Keyboard shortcuts

Press or to navigate between chapters

Press S or / to search in the book

Press ? to show this help

Press Esc to hide this help

Entropy Analysis

Entropy analysis is Debtmap’s unique approach to distinguishing genuinely complex code from repetitive pattern-based code. This reduces false positives by 60-75% compared to traditional cyclomatic complexity metrics.

Overview

Traditional static analysis tools flag code as “complex” based purely on cyclomatic complexity or lines of code. However, not all complexity is equal:

  • Repetitive patterns (validation functions, dispatchers) have high cyclomatic complexity but low cognitive load
  • Diverse logic (state machines, business rules) may have moderate cyclomatic complexity but high cognitive load

Entropy analysis uses information theory to distinguish between these cases.

How It Works

Debtmap’s entropy analysis is language-agnostic, working across Rust, Python, JavaScript, and TypeScript codebases using a universal token classification approach. This ensures consistent complexity assessment regardless of the programming language used.

Language-Agnostic Analysis

The same entropy concepts apply consistently across all supported languages. Here’s how a validation function would be analyzed in different languages:

Rust:

#![allow(unused)]
fn main() {
fn validate_config(config: &Config) -> Result<()> {
    if config.output_dir.is_none() { return Err(anyhow!("output_dir required")); }
    if config.max_workers.is_none() { return Err(anyhow!("max_workers required")); }
    if config.timeout_secs.is_none() { return Err(anyhow!("timeout_secs required")); }
    Ok(())
}
// Entropy: ~0.3, Pattern Repetition: 0.9, Effective Complexity: ~5
}

Python:

def validate_config(config: Config) -> None:
    if config.output_dir is None: raise ValueError("output_dir required")
    if config.max_workers is None: raise ValueError("max_workers required")
    if config.timeout_secs is None: raise ValueError("timeout_secs required")
# Entropy: ~0.3, Pattern Repetition: 0.9, Effective Complexity: ~5

JavaScript/TypeScript:

function validateConfig(config: Config): void {
    if (!config.outputDir) throw new Error("outputDir required");
    if (!config.maxWorkers) throw new Error("maxWorkers required");
    if (!config.timeoutSecs) throw new Error("timeoutSecs required");
}
// Entropy: ~0.3, Pattern Repetition: 0.9, Effective Complexity: ~5

All three receive similar entropy scores because they share the same repetitive validation pattern, demonstrating how Debtmap’s analysis transcends language syntax to identify underlying code structure patterns.

Shannon Entropy

Shannon entropy measures the variety and unpredictability of code patterns:

H(X) = -Σ p(x) × log₂(p(x))

Where:

  • p(x) = probability of each token type
  • High entropy (0.8-1.0) = many different patterns
  • Low entropy (0.0-0.3) = repetitive patterns

Token Classification

Debtmap can classify tokens by importance to give more weight to semantically significant tokens in entropy calculations.

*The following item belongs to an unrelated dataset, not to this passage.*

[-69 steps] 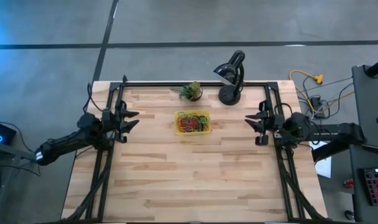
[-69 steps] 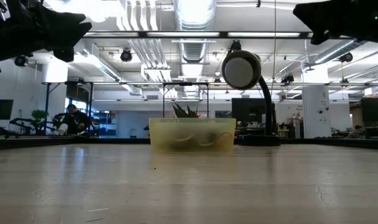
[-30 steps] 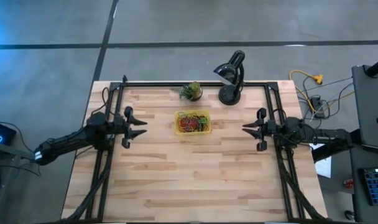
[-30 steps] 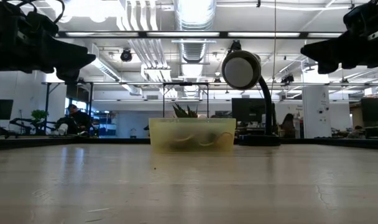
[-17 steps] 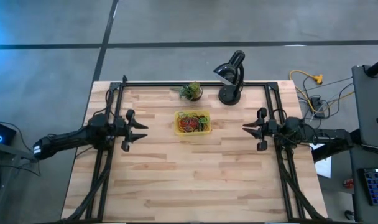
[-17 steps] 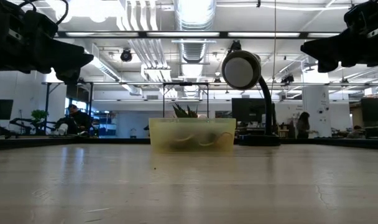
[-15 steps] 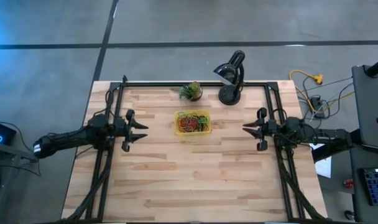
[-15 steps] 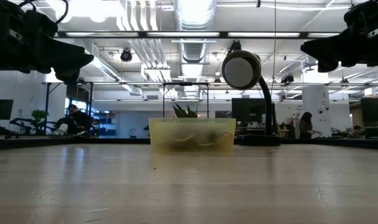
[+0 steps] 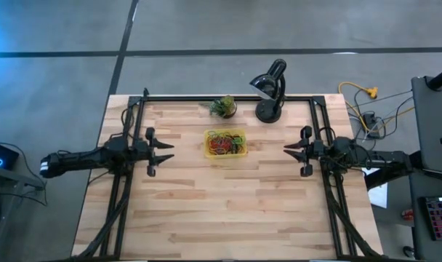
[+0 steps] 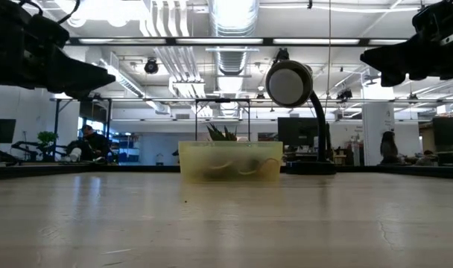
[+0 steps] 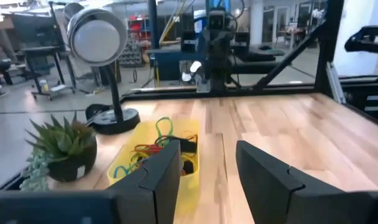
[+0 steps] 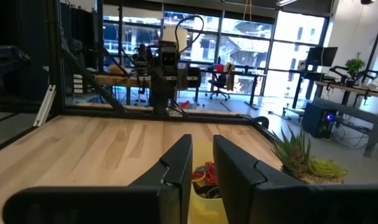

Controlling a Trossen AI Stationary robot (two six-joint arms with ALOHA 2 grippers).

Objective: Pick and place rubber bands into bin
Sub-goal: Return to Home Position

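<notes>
The bin [image 9: 225, 143] is a small translucent-yellow tray resting flat on the wooden table, toward its far middle. A tangle of red, green, yellow and dark rubber bands [image 9: 222, 143] lies inside it. It also shows in the low view as the bin [image 10: 230, 161] and in the left wrist view as the bin [image 11: 124, 165], with bands [image 11: 161, 140] inside. My left gripper [image 9: 164, 151] hovers left of the bin, open and empty. My right gripper [image 9: 286, 148] hovers right of it with a narrow gap between its fingers, also empty. Both point at the bin.
A small potted green plant [image 9: 223, 107] and a black desk lamp [image 9: 270, 91] stand behind the bin at the far edge. Black frame rails [image 9: 137, 120] run along the table's left and right sides. Bare wood [image 9: 228, 211] fills the near half.
My left arm has swung so that its gripper sits a little nearer the table's near edge and points more squarely at the bin. The right arm, the bin and the bands have stayed put.
</notes>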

This is controlled by the use_classification configuration option.

When enabled (use_classification = false by default for backward compatibility), tokens are weighted by importance:

High importance (weight: 1.0):

  • Control flow keywords (if, match, for, while)
  • Error handling (try, catch, ?, unwrap)
  • Async keywords (async, await)

Medium importance (weight: 0.7):

  • Function calls
  • Method invocations
  • Operators

Low importance (weight: 0.3):

  • Identifiers (variable names)
  • Literals (strings, numbers)
  • Punctuation

When disabled (use_classification = false), all tokens are treated equally, which may be useful for debugging or when you want unweighted entropy scores.

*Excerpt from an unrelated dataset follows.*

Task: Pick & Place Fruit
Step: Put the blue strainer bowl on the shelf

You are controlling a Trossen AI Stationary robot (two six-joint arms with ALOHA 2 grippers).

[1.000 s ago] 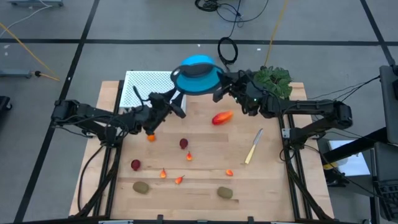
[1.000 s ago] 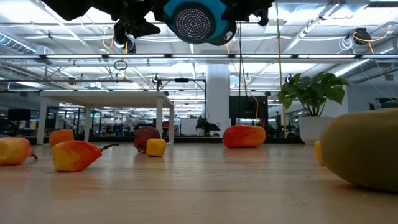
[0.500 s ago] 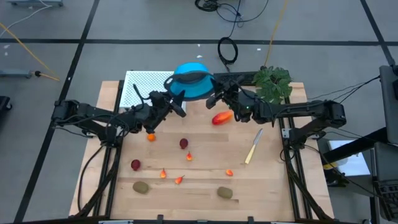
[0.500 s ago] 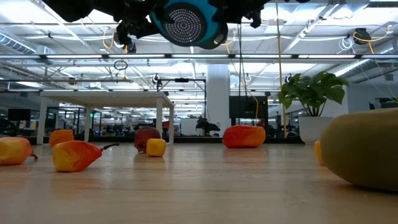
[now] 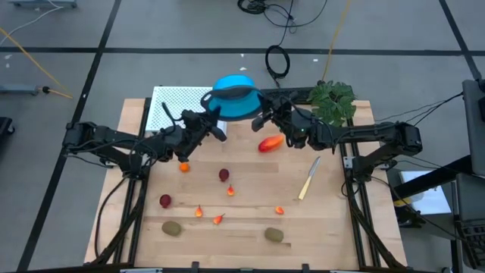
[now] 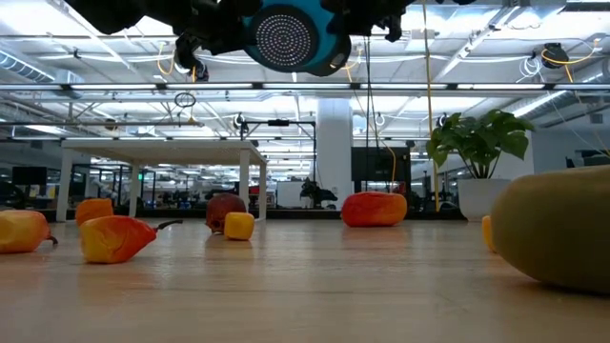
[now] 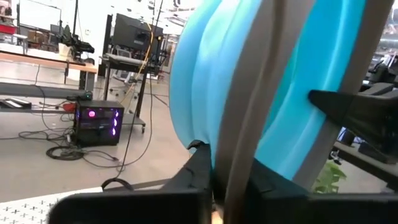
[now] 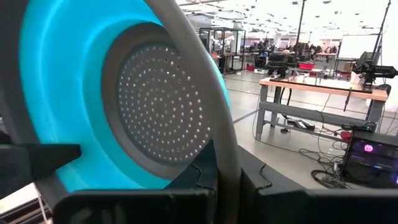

Pattern Repetition Detection

Detects repetitive structures in the AST:

#![allow(unused)]
fn main() {
// Low pattern repetition (0.2) - all branches identical
if a.is_none() { return Err(...) }
if b.is_none() { return Err(...) }
if c.is_none() { return Err(...) }

// High pattern repetition (0.9) - diverse branches
match state {
    Active => transition_to_standby(),
    Standby => transition_to_active(),
    Maintenance => schedule_restart(),
}
}

Branch Similarity Analysis

Analyzes similarity between conditional branches:

#![allow(unused)]
fn main() {
// High branch similarity (0.9) - branches are nearly identical
if condition_a {
    log("A happened");
    process_a();
}
if condition_b {
    log("B happened");
    process_b();
}

// Low branch similarity (0.2) - branches are very different
if needs_auth {
    authenticate_user()?;
    load_profile()?;
} else {
    show_guest_ui();
}
}

Effective Complexity Adjustment

Debtmap uses a multi-factor dampening approach that analyzes three dimensions of code repetitiveness:

  1. Pattern Repetition - Detects repetitive AST structures
  2. Token Entropy - Measures variety in token usage
  3. Branch Similarity - Compares similarity between conditional branches

These factors are combined multiplicatively with a minimum floor of 0.7 (preserving at least 70% of original complexity):

dampening_factor = (repetition_factor × entropy_factor × branch_factor).max(0.7)
effective_complexity = raw_complexity × dampening_factor

Historical Note: Spec 68

Spec 68: Graduated Entropy Dampening was the original simple algorithm that only considered entropy < 0.2:

dampening_factor = 0.5 + 0.5 × (entropy / 0.2)  [when entropy < 0.2]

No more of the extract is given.